** Opening Data shown block **

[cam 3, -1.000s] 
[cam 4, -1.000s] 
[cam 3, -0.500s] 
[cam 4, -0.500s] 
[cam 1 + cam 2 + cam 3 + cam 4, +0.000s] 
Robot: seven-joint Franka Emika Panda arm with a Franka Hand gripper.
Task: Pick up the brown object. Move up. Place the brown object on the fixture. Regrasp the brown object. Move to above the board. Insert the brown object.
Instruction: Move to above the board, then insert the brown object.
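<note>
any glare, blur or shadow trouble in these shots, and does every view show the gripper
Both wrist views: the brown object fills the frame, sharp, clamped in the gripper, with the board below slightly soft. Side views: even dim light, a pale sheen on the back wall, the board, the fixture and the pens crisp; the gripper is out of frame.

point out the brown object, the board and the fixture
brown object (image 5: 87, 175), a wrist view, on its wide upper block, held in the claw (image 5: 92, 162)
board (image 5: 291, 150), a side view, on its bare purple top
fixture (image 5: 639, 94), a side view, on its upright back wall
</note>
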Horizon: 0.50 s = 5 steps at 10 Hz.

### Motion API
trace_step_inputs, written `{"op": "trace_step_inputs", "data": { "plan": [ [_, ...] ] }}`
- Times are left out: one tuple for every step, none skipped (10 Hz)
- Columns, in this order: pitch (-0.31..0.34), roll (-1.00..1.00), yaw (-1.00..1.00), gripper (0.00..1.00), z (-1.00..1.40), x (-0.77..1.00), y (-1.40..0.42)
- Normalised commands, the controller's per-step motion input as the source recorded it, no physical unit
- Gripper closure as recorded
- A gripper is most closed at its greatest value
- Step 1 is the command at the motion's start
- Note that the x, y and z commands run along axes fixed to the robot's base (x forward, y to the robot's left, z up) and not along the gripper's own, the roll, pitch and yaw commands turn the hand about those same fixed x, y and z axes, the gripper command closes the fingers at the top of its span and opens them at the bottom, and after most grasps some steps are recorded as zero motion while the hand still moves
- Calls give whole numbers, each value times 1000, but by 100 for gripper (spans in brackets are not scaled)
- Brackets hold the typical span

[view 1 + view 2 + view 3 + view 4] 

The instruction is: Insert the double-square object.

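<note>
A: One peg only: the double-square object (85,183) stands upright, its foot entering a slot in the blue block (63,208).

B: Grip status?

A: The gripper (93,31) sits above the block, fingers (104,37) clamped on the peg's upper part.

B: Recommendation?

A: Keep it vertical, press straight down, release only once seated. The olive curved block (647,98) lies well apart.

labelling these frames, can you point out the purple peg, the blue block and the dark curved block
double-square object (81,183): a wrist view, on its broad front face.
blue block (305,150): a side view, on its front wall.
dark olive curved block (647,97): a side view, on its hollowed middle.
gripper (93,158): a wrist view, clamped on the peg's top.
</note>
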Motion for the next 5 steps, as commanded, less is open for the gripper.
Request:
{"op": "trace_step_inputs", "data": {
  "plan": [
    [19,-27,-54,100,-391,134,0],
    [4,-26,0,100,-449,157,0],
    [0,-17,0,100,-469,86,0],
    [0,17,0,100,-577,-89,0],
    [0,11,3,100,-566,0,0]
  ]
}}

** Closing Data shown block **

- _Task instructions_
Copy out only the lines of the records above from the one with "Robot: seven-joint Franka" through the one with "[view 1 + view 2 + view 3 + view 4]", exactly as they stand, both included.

- _Solution to the problem_
Robot: seven-joint Franka Emika Panda arm with a Franka Hand gripper.
Task: Pick up the brown object. Move up. Place the brown object on the fixture. Regrasp the brown object. Move to above the board. Insert the brown object.
Instruction: Move to above the board, then insert the brown object.
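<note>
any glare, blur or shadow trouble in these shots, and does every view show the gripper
Both wrist views: the brown object fills the frame, sharp, clamped in the gripper, with the board below slightly soft. Side views: even dim light, a pale sheen on the back wall, the board, the fixture and the pens crisp; the gripper is out of frame.

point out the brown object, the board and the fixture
brown object (image 5: 87, 175), a wrist view, on its wide upper block, held in the claw (image 5: 92, 162)
board (image 5: 291, 150), a side view, on its bare purple top
fixture (image 5: 639, 94), a side view, on its upright back wall
</note>
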Horizon: 0.50 s = 5 steps at 10 Hz.

### Motion API
trace_step_inputs, written `{"op": "trace_step_inputs", "data": { "plan": [ [_, ...] ] }}`
- Times are left out: one tuple for every step, none skipped (10 Hz)
- Columns, in this order: pitch (-0.31..0.34), roll (-1.00..1.00), yaw (-1.00..1.00), gripper (0.00..1.00), z (-1.00..1.40), x (-0.77..1.00), y (-1.40..0.42)
- Normalised commands, the controller's per-step motion input as the source recorded it, no physical unit
- Gripper closure as recorded
- A gripper is most closed at its greatest value
- Step 1 is the command at the motion's start
- Note that the x, y and z commands run along axes fixed to the robot's base (x forward, y to the robot's left, z up) and not along the gripper's own, the roll, pitch and yaw commands turn the hand about those same fixed x, y and z axes, the gripper command closes the fingers at the top of its span and opens them at the bottom, and after most grasps some steps are recorded as zero motion while the hand still moves
- Calls give whole numbers, each value times 1000, but by 100 for gripper (spans in brackets are not scaled)
- Brackets hold the typical span

[view 1 + view 2 + view 3 + view 4] 

That completes the output for this exercise.